Le tsar, retiré à Peterhof, s’en remet à son chef de la police, Dmitri Fedorovitch Trepov (1855-1906). Son entourage désire faire des concessions aux bourgeois libéraux. Dans cet esprit, Witte élabore le 17 (30) octobre un manifeste dans lequel le tsar promet de convoquer une douma législative. La bourgeoisie, l’intelligentsia libérale et les mencheviks sont satisfaits. Cependant commence une sévère répression.

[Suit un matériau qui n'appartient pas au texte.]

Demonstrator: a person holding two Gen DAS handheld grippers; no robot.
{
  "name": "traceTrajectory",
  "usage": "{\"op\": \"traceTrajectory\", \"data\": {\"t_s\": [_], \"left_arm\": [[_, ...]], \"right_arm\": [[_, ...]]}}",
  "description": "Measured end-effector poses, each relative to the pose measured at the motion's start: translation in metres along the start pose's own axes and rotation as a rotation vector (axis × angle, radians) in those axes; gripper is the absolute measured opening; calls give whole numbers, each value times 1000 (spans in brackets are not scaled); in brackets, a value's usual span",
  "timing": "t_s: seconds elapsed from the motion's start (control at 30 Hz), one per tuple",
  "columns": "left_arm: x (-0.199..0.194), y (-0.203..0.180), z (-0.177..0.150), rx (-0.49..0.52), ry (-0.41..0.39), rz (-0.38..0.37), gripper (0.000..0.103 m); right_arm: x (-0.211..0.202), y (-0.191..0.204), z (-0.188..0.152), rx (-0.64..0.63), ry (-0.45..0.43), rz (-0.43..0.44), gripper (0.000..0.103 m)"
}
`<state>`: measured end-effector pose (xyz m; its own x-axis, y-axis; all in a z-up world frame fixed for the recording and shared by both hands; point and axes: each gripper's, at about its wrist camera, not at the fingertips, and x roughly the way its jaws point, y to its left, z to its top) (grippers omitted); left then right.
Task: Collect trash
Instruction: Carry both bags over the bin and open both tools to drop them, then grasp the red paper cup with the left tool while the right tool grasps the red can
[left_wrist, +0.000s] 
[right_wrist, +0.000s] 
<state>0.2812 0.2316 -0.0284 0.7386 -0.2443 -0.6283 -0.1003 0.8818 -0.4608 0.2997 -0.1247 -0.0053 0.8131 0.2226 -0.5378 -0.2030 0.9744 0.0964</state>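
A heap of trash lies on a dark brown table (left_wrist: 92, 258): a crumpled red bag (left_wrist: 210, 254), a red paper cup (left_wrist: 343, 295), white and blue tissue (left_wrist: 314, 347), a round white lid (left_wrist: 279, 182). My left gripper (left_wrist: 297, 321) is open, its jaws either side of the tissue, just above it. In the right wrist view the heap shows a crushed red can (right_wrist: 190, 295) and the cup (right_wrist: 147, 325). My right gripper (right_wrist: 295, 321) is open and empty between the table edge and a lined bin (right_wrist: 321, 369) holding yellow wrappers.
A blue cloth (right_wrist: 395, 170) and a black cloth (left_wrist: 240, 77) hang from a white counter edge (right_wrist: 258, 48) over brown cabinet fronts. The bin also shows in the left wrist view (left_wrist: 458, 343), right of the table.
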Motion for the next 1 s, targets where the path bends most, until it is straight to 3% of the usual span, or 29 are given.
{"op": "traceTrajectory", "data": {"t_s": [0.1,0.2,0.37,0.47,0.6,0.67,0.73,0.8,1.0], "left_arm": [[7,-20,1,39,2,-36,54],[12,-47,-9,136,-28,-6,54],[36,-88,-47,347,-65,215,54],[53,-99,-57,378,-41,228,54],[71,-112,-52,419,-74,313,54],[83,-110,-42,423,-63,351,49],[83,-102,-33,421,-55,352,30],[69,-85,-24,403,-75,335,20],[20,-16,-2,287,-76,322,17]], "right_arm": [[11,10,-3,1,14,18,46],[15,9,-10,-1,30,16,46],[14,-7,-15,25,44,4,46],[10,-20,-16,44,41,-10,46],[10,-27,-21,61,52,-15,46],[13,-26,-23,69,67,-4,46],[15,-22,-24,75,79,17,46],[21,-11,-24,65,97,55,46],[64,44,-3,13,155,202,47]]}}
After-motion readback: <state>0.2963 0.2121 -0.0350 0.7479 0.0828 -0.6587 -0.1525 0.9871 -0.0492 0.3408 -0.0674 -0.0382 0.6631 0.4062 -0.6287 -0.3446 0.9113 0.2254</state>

En octobre 1905 se constitue un parti bourgeois, le parti constitutionnel démocrate des K. D. Un autre parti bourgeois, qui prend le nom d’« octobriste » ou d’« Union du 17 octobre », rassemble des bourgeois et des gros propriétaires. Il deviendra un parti gouvernemental qui soutiendra Witte et Stolypine.

Pendant les mois d’octobre et de novembre, les mutineries de matelots et de soldats à Kronchtadt, à Vladivostok et sur la mer Noire sont écrasées par l’armée tsariste. C’est dans cette atmosphère que le soviet de Moscou décide une insurrection armée. Du 9 (22) au 18 (31) décembre, des barricades sont élevées dans les quartiers ouvriers de la ville. Le tsar fait appel à la garde Semenovski, qui écrase les insurgés. Les ouvriers de Rostov-sur-le-Don, de Sormovo, de Kiev, de Kharkov et du bassin du Donbass font grève à leur tour pour soutenir ceux de Moscou. En décembre 1905, de nombreuses manifestations révolutionnaires ont lieu dans les campagnes.

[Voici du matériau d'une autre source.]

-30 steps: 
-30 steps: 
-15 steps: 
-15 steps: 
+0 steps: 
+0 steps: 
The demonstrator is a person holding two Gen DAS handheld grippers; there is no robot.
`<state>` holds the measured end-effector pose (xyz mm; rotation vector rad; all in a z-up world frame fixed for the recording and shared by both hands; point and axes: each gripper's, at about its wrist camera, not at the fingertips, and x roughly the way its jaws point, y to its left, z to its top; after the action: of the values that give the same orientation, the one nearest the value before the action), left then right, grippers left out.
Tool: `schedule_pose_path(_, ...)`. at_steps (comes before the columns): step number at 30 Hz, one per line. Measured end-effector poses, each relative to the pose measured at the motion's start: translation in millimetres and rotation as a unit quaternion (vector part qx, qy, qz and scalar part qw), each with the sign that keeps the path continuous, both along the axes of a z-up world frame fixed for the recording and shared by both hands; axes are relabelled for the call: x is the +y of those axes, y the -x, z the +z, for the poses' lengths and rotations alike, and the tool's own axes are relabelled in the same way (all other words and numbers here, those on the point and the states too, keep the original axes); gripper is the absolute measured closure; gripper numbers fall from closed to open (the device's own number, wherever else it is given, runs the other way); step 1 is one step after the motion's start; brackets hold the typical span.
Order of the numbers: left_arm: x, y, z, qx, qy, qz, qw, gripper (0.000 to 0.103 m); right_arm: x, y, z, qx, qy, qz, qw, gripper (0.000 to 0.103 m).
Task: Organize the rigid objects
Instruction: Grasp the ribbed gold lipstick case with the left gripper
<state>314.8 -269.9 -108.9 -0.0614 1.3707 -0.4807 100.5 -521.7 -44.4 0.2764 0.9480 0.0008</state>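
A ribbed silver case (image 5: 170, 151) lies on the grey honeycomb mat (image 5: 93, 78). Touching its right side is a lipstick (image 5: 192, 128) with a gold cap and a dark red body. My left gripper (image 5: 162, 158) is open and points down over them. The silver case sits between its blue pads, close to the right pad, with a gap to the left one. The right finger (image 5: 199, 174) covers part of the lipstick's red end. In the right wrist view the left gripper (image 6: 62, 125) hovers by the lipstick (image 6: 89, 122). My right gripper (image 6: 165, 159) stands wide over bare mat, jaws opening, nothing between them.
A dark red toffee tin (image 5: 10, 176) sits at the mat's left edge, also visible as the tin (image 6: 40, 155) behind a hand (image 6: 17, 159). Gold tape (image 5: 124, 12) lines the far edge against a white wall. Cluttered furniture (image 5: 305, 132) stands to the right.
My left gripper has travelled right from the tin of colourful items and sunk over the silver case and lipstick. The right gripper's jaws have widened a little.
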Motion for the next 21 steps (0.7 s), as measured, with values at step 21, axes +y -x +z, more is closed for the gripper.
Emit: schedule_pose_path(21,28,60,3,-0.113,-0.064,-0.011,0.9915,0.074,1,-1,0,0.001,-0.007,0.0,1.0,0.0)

Au début de 1906, le pouvoir tsariste reste maître de la situation. Il est aidé par un prêt de 2,5 milliards de francs que lui accordent la Bourse française et les banques anglaises. Le 27 avril (10 mai) 1906, les lois fondamentales renforcent le pouvoir du tsar, et la douma est convoquée ; les K. D. la dominent. En avril 1906, les bolcheviks et les mencheviks se réunissent à Stockholm pour le IVe Congrès du parti. La première douma est dissoute le 8 (21) juillet 1906. Les revendications des députés paysans (troudoviki) effraient le tsar. Petr Arkadievitch Stolypine (1862-1911), partisan de la répression, est alors chef du gouvernement. En représailles des grèves de l’été de 1906, il organise des tribunaux militaires ambulants. L’oukase du 9 (22) novembre 1906 autorise les paysans à quitter la communauté rurale et à devenir propriétaires. En février (mars) 1907 s’ouvre la deuxième douma. Les bolcheviks s’allient aux troudoviks, aux S. R. et au parti socialiste populaire du travail. Le gouvernement ne peut faire adopter la loi Stolypine ; le 3 (16) juin 1907, la deuxième douma est dissoute.


L’évolution du mouvement révolutionnaire

En mai 1907, a lieu à Londres le Ve Congrès du parti social-démocrate : la majorité appartient aux bolcheviks. Si la révolution de 1905-1907 a été un échec, les organisations et les syndicats ouvriers sont désormais légaux ; la douma leur sert de tribune permanente. Le tsar promulgue la nouvelle loi électorale du 3 (16) juin 1907, qu’on surnommera la « loi de la honte » en raison de son injustice (les propriétaires élisent un représentant pour 230 électeurs, et les paysans un représentant pour 60 000 électeurs). La troisième douma, dévouée au tsar et qui ne reflète guère les réalités du pays, durera cinq ans. Le tsar renforce la répression. Selon les chiffres officiels, les tribunaux prononcent, de 1907 à 1909, 5 000 condamnations à mort et 30 000 condamnations aux travaux forcés pour raisons politiques. Les manifestations ouvrières et paysannes diminuent, les syndicats sont interdits et les chefs bolcheviks partent pour l’exil ou sont envoyés au bagne. Lénine est à l’étranger.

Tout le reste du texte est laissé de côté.